Blueprint-related. Anything that is node heavy
or logic heavy is for that reason expensive because it is
a lot of connections. If you have got this example
over here, it is very simple. Print String,
all this does the line trace. This is 100 percent
equal in performance in terms of Blueprint. It is not 100 percent equal
in performance across the board, because this essentially
triggers functionality in C++. But the act of triggering
that via Blueprint is a line. It is equal, and that
is really important to note. Related to that, anything
that is related to quick loops tends to be
relatively expensive. With quick loops, you have a lot
of connections looping, simply. Anything related to quick loops
is on the expensive side. Anything that requires iteration
of large numbers of Actors is on the expensive side. I have seen many examples
of where someone does, on every time
they press a button, they do Get all Actors of Class
or something. Please do not do that. Please cache the result
or something. That is expensive too.
Then of course, ticking. We are going to look into
ticking extensively. That is typically the most
common cause of performance loss, extensive use of ticking.
For everyday usage, you are not likely
to experience any slowdowns. I am not telling you,
please never do a wire loop. You have to judge
this case by case. But eventually,
if it is a long project, large team, etc.,
over time, it might add up. Blueprint is always executed
single threaded. It has a default of a million, which translate to 250,000
in reality, instruction execution
limit per tick and for all Blueprints combined. You can set this
in the project setting. You can actually set it
to maximum loop iteration count. I do not think
you should change it. I am just saying it is there. You cannot hit that limit unless
you are really doing stuff in very sub-optimal ways. For that reason, you probably
really should not change it. You probably really should
not hit the limit either. If you hit the limit,
you will just get an error that says infinite
loop detected or similar. A Blueprint in itself does not
give any significant overhead. Just making a prefab essentially with Static Mesh Components
in there, it does not give a measurable
impact on performance. You would have to go very far for that to eventually
start impacting you. Generally, that is okay. Also, we are going to look
at the comparison now. Before we look
at the comparison, note that there are three
different ways of doing this. You have got Play in Editor,
you have Dev Play. Dev Play is my improvised name
for meaning you start the game but without packaging it. Shipping Play is you package it
and you play it. Let us take those
three different States. We have got a very simple test
Blueprint which again is theoretical. It is not necessarily always
representative of real life, but it does a random calculation and loops
that around very quickly. On a timer,
every one second or whatever, it does a lot
of calculations looped. Trying to string the Blueprint. That is what we had
in this particular test.
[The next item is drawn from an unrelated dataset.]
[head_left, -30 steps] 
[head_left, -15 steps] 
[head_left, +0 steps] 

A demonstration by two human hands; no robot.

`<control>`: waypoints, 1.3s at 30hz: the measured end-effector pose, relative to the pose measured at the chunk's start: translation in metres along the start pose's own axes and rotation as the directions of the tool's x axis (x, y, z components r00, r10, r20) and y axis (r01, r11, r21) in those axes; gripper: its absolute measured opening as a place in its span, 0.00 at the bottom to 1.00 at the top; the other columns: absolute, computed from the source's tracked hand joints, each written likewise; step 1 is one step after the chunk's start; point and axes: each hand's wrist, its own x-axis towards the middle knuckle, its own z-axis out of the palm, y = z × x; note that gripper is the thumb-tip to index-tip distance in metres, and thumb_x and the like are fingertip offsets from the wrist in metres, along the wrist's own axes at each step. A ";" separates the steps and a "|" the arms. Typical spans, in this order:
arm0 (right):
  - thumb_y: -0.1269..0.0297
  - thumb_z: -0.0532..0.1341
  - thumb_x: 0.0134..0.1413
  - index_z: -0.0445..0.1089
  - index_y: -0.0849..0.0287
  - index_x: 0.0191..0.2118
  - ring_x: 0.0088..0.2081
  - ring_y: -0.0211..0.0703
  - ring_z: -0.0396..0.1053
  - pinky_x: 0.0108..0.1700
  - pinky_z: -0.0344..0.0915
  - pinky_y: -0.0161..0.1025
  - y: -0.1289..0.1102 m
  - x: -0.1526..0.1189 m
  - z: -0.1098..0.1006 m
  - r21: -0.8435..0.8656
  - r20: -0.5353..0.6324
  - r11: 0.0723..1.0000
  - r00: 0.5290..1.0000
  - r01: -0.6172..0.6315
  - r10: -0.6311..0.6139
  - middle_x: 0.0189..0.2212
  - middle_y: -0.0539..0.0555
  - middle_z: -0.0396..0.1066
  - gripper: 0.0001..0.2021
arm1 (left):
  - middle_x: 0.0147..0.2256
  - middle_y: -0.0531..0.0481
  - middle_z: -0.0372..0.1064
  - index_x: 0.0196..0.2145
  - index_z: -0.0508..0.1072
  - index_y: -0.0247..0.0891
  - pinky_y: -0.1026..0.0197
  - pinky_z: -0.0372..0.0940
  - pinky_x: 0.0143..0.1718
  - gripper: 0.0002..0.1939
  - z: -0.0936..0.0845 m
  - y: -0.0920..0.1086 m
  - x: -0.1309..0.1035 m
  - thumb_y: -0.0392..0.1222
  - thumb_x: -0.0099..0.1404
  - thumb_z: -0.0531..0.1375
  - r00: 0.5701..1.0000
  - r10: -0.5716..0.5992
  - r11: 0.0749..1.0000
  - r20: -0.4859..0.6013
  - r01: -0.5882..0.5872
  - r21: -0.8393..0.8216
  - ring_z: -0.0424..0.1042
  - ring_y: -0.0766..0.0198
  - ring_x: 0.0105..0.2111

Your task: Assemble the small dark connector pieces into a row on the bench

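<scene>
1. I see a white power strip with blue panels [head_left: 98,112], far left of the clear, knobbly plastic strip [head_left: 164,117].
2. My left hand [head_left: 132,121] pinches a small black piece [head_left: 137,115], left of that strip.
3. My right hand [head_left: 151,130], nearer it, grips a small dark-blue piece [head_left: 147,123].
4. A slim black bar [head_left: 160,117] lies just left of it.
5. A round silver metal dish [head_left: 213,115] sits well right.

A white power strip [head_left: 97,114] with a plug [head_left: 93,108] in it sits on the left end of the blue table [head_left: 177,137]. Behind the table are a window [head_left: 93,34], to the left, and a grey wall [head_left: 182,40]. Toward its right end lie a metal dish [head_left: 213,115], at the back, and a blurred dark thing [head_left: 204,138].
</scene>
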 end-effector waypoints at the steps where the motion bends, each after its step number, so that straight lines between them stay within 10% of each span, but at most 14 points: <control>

It is a slight difference
between red and blue. In C++ to Blueprint, you can see Blueprint
gets a little bit expensive. Blueprint is the red line,
confusingly enough. I am sorry. It gets a little bit
more expensive than the blue line
here at the bottom. But this is both in Play
in Editor. Because the next one
gets more interesting. This is without C++,
pure Blueprint, shipping compared
to Play in Editor, compared to
just running the game. You can see Play in Editor
is way more expensive. When you ship the project,
when you package it, it is half the cost of that one
in the worst case scenario. Again, this is
a theoretical test. It does not necessarily
reflect on reality. But it gives an idea
of what you are looking at. If you were to then
compare this to C++ here, you can see this would have been
Blueprint, the blue line here. C++ would have been here
at the bottom, not suitable for this scale.
There is a difference. It is slower,
but as mentioned before, it is not necessarily slow,
just slower. Again, when you profile this,
really pay attention to just how slow Play in Editor
really is performance-wise. Let us really look at ticking, before there is a lot to say
about ticking. It is typically the number
one reason for performance loss. Tick itself is not
the only thing ticking. A timeline would be ticking
while it runs. Stuff like Mouse X
or one of those kinds of things, those kinds of inputs
that are ticking. In Animation Blueprints, the update animation
is essentially ticking as long as that thing is active.
In UMG, if you bind something, it is ticking
with a couple more of them. Now the obvious advice first,
please do not do it much. That is the simplest advice,
but it is true. If you are going to use ticking,
make it a deliberate decision. Do not just do it
because it happened. You have to think this through.
In 80 to 90 percent of the cases,
you do not need to use ticking. You can also disable ticking
on a Blueprint by default, by the way.
In the Project Settings -- I forgot now what to type here.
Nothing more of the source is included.